PROBLEM TO SOLVE = Return the data below exactly, stopping after the line with "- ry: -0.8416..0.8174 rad".

DATASET SECTION =
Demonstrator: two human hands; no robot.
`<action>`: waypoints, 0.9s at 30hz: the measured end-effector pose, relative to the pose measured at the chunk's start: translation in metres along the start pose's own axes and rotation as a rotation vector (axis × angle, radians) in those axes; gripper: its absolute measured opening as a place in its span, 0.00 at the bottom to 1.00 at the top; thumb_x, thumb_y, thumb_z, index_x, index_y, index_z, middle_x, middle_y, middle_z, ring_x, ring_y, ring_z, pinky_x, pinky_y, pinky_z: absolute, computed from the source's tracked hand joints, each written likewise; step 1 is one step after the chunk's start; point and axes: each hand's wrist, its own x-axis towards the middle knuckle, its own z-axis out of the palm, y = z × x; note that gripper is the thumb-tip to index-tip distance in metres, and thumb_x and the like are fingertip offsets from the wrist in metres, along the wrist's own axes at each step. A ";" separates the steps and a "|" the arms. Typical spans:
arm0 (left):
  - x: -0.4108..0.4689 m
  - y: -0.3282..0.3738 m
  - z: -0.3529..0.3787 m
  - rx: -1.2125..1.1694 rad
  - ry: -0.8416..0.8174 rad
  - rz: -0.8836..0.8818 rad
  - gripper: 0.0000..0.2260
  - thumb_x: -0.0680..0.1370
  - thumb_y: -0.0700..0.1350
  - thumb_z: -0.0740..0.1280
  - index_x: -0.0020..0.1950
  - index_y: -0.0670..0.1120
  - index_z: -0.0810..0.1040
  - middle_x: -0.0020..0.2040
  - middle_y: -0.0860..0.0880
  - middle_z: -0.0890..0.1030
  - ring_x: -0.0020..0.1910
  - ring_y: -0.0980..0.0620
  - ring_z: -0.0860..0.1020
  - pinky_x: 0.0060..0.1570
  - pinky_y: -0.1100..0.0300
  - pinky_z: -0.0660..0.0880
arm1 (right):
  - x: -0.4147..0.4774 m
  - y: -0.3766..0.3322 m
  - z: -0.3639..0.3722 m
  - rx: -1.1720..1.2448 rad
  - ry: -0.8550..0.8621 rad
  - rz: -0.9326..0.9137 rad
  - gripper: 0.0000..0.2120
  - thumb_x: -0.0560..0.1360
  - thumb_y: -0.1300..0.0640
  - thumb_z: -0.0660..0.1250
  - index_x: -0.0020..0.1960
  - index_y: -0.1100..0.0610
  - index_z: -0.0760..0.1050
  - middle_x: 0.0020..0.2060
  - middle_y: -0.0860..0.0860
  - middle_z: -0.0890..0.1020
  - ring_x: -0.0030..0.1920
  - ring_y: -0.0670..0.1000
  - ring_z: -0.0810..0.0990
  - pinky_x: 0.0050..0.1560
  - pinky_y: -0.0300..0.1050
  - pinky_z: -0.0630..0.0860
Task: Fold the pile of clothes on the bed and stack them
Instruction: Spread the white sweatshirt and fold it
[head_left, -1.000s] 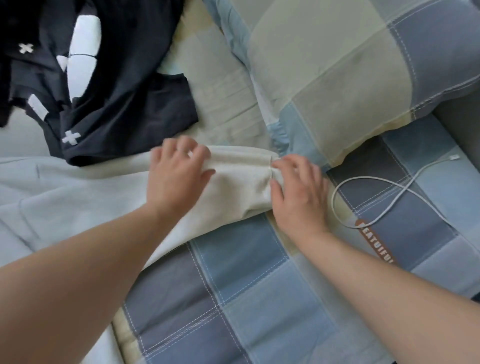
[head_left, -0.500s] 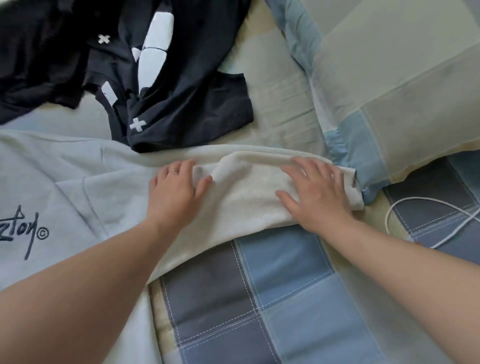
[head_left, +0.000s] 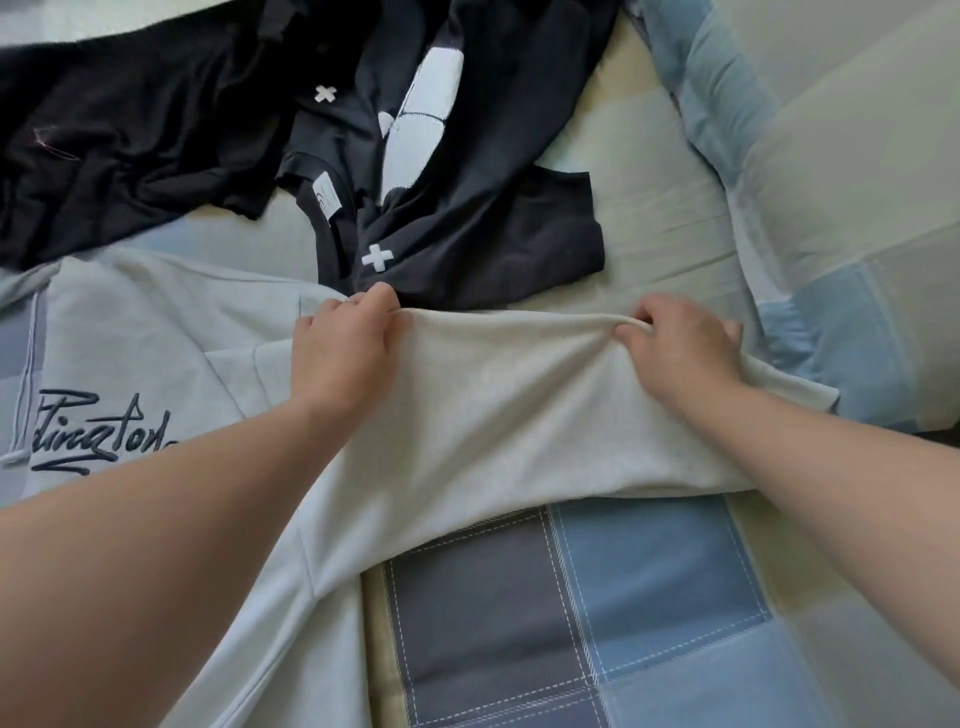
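A pale grey hoodie (head_left: 156, 338) with dark script lettering lies spread on the bed, and its sleeve (head_left: 519, 405) stretches to the right. My left hand (head_left: 343, 348) pinches the sleeve's far edge near the shoulder. My right hand (head_left: 680, 348) pinches the same edge nearer the cuff, bunching the fabric. The sleeve is pulled taut between them. Beyond it lies a black T-shirt (head_left: 467, 208) with white crosses and a white print, crumpled. Another black garment (head_left: 130, 145) lies at the far left.
The bed cover (head_left: 597, 597) is a blue, grey and cream check. A matching checked pillow (head_left: 831, 208) sits at the right, close to the sleeve's cuff.
Both hands went from lying flat on the sleeve to pinching its far edge. The view has shifted left, so the white cable is out of sight and the hoodie's lettering shows.
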 end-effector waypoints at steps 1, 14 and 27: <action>0.003 0.001 0.001 -0.003 0.045 -0.012 0.03 0.82 0.45 0.59 0.50 0.49 0.70 0.40 0.53 0.72 0.46 0.45 0.67 0.48 0.52 0.59 | 0.003 0.004 -0.001 0.045 0.048 0.028 0.09 0.81 0.47 0.62 0.45 0.51 0.72 0.48 0.50 0.78 0.54 0.58 0.76 0.51 0.51 0.58; -0.031 -0.041 0.012 -0.064 0.068 -0.027 0.15 0.80 0.51 0.64 0.66 0.50 0.74 0.66 0.50 0.76 0.68 0.45 0.69 0.69 0.50 0.58 | -0.010 -0.027 0.010 -0.006 0.131 0.006 0.14 0.78 0.51 0.65 0.62 0.53 0.72 0.61 0.55 0.75 0.62 0.61 0.71 0.62 0.57 0.63; -0.016 -0.137 0.007 0.056 -0.286 -0.169 0.24 0.82 0.56 0.59 0.77 0.63 0.57 0.80 0.51 0.58 0.77 0.41 0.59 0.68 0.40 0.63 | 0.008 -0.197 0.050 -0.157 0.118 -0.374 0.17 0.79 0.47 0.65 0.67 0.45 0.73 0.59 0.49 0.72 0.57 0.56 0.71 0.56 0.51 0.66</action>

RESPONSE =
Demonstrator: two human hands; no robot.
`<action>`: waypoints, 0.9s at 30hz: the measured end-effector pose, relative to the pose measured at the chunk's start: translation in metres along the start pose's own axes and rotation as a rotation vector (axis × angle, radians) in those axes; gripper: its absolute measured opening as a place in its span, 0.00 at the bottom to 1.00 at the top; thumb_x, thumb_y, thumb_z, index_x, index_y, index_z, middle_x, middle_y, middle_z, ring_x, ring_y, ring_z, pinky_x, pinky_y, pinky_z: absolute, computed from the source's tracked hand joints, each written likewise; step 1 is one step after the chunk's start; point and axes: each hand's wrist, its own x-axis towards the middle knuckle, its own z-axis out of the palm, y = z × x; note that gripper is the thumb-tip to index-tip distance in metres, and thumb_x and the like are fingertip offsets from the wrist in metres, along the wrist's own axes at each step. A ";" separates the steps and a "|" the arms. Typical spans:
arm0 (left):
  - x: -0.4108..0.4689 m
  - y: -0.3282..0.3738 m
  - z: -0.3529..0.3787 m
  - rx: -1.2125..1.1694 rad
  - ry: -0.8416..0.8174 rad

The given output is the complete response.